Repository Mirror for your Cloud Server and Webhosting

Title:

Efficient Data Filtering and Aggregation Using Grep

Version:

0.1.0

Description:

Provides an interface to the system-level 'grep' utility for efficiently reading, filtering, and aggregating data from multiple flat files. By pre-filtering data at the command line before it enters the R environment, the package reduces memory overhead and improves ingestion speed. Includes functions for counting records across large file systems and supports recursive directory searching.

License:

MIT + file LICENSE

Encoding:

UTF-8

RoxygenNote:

7.3.3

Suggests:

ggplot2, knitr, rmarkdown

VignetteBuilder:

knitr

Imports:

data.table, methods

NeedsCompilation:

Packaged:

2026-01-20 12:59:50 UTC; akshat

Author:

David Shilane [aut], Atharv Raskar [aut], Akshat Maurya [aut, cre]

Maintainer:

Akshat Maurya <codingmaster902@gmail.com>

Repository:

CRAN

Date/Publication:

2026-01-23 21:10:02 UTC

Build grep command string

Description

Constructs a safe and properly formatted grep command string for system execution. This function handles input sanitization by utilizing R's internal shell quoting mechanism, ensuring compatibility across different operating systems.

Usage

build_grep_cmd(pattern, files, options = "", fixed = FALSE)

Arguments

pattern

Character vector of patterns to search for.

files

Character vector of file paths to search in.

options

Character string containing grep flags (e.g., "-i", "-v").

fixed

Logical; if TRUE, grep is told to treat patterns as fixed strings.

Value

A properly formatted command string ready for system execution.

grep_count: Efficiently count the number of relevant records from one or more files using grep

Description

grep_count: Efficiently count the number of relevant records from one or more files using grep

Usage

grep_count(
  files = NULL,
  path = NULL,
  file_pattern = NULL,
  pattern = "",
  invert = FALSE,
  ignore_case = FALSE,
  fixed = FALSE,
  recursive = FALSE,
  word_match = FALSE,
  only_matching = FALSE,
  skip = 0,
  header = TRUE,
  include_filename = FALSE,
  show_cmd = FALSE,
  show_progress = FALSE,
  ...
)

Arguments

files

Character vector of file paths to read.

path

Optional. Directory path to search for files.

file_pattern

Optional. A pattern to filter filenames when using the path argument. Passed to list.files.

pattern

Pattern to search for within files (passed to grep).

invert

Logical; if TRUE, return non-matching lines.

ignore_case

Logical; if TRUE, perform case-insensitive matching (default: TRUE).

fixed

Logical; if TRUE, pattern is a fixed string, not a regular expression.

recursive

Logical; if TRUE, search recursively through directories.

word_match

Logical; if TRUE, match only whole words.

only_matching

Logical; if TRUE, return only the matching part of the lines.

skip

Integer; number of rows to skip.

header

Logical; if TRUE, treat first row as header.

include_filename

Logical; if TRUE, include source filename as a column.

show_cmd

Logical; if TRUE, return the grep command string instead of executing it.

show_progress

Logical; if TRUE, show progress indicators.

...

Additional arguments passed to fread.

Value

A data.table containing file names and counts.

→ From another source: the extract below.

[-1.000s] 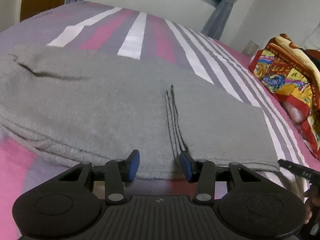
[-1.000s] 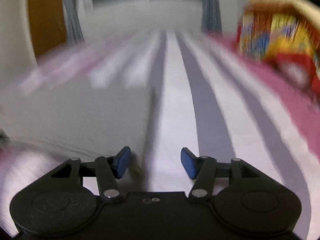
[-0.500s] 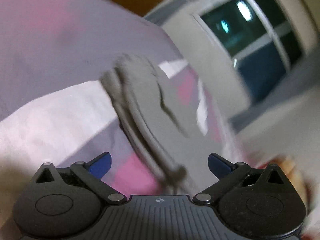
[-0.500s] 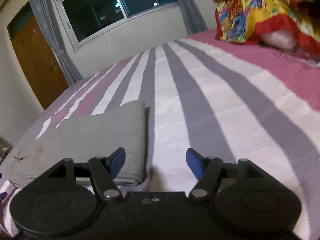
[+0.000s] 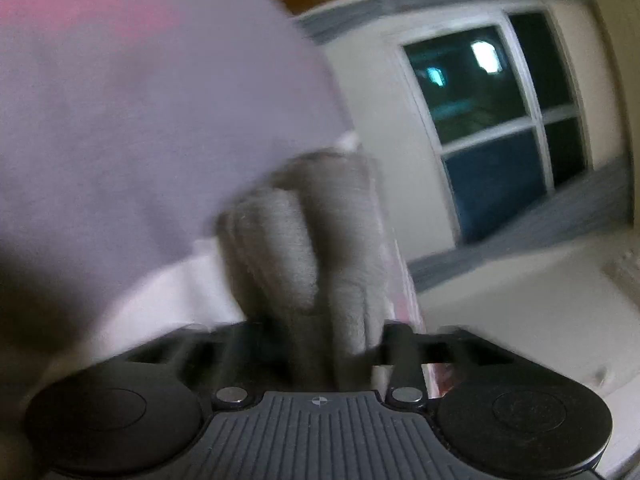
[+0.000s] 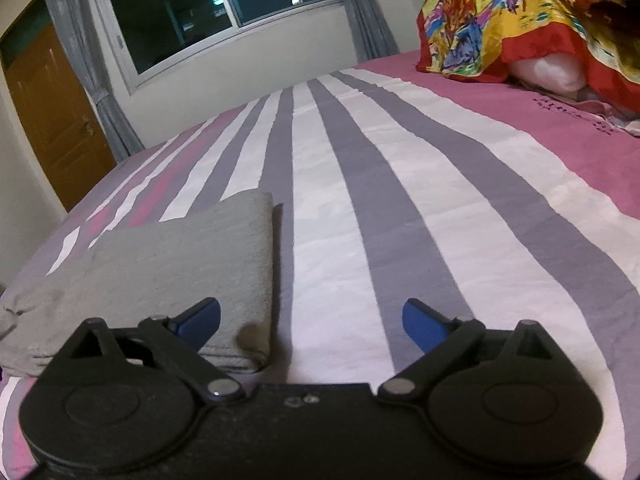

grep_read: Efficiently read and filter lines from one or more files using grep, returning a data.table.

Description

grep_read: Efficiently read and filter lines from one or more files using grep, returning a data.table.

Usage

grep_read(
  files = NULL,
  path = NULL,
  file_pattern = NULL,
  pattern = "",
  invert = FALSE,
  ignore_case = FALSE,
  fixed = FALSE,
  show_cmd = FALSE,
  recursive = FALSE,
  word_match = FALSE,
  show_line_numbers = FALSE,
  only_matching = FALSE,
  nrows = Inf,
  skip = 0,
  header = TRUE,
  col.names = NULL,
  include_filename = FALSE,
  show_progress = FALSE,
  ...
)

Arguments

files

Character vector of file paths to read.

path

Optional. Directory path to search for files.

file_pattern

Optional. A pattern to filter filenames when using the path argument. Passed to list.files.

pattern

Pattern to search for within files (passed to grep).

invert

Logical; if TRUE, return non-matching lines.

ignore_case

Logical; if TRUE, perform case-insensitive matching (default: TRUE).

fixed

Logical; if TRUE, pattern is a fixed string, not a regular expression.

show_cmd

Logical; if TRUE, return the grep command string instead of executing it.

recursive

Logical; if TRUE, search recursively through directories.

word_match

Logical; if TRUE, match only whole words.

show_line_numbers

Logical; if TRUE, include line numbers from source files. Headers are automatically removed and lines renumbered.

only_matching

Logical; if TRUE, return only the matching part of the lines.

nrows

Integer; maximum number of rows to read.

skip

Integer; number of rows to skip.

header

Logical; if TRUE, treat first row as header. Note that using FALSE means that the first row will be included as a row of data in the reading process.

col.names

Character vector of column names.

include_filename

Logical; if TRUE, include source filename as a column.

show_progress

Logical; if TRUE, show progress indicators.

...

Additional arguments passed to fread.

Value

A data.table with different structures based on the options:

Default: Data columns with original types preserved
show_line_numbers=TRUE: Additional 'line_number' column (integer) with source file line numbers
include_filename=TRUE: Additional 'source_file' column (character)
only_matching=TRUE: Single 'match' column with matched substrings
show_cmd=TRUE: Character string containing the grep command

Note

When searching for literal strings (not regex patterns), set fixed = TRUE to avoid regex interpretation. For example, searching for "3.94" with fixed = FALSE will match "3894" because "." is a regex metacharacter.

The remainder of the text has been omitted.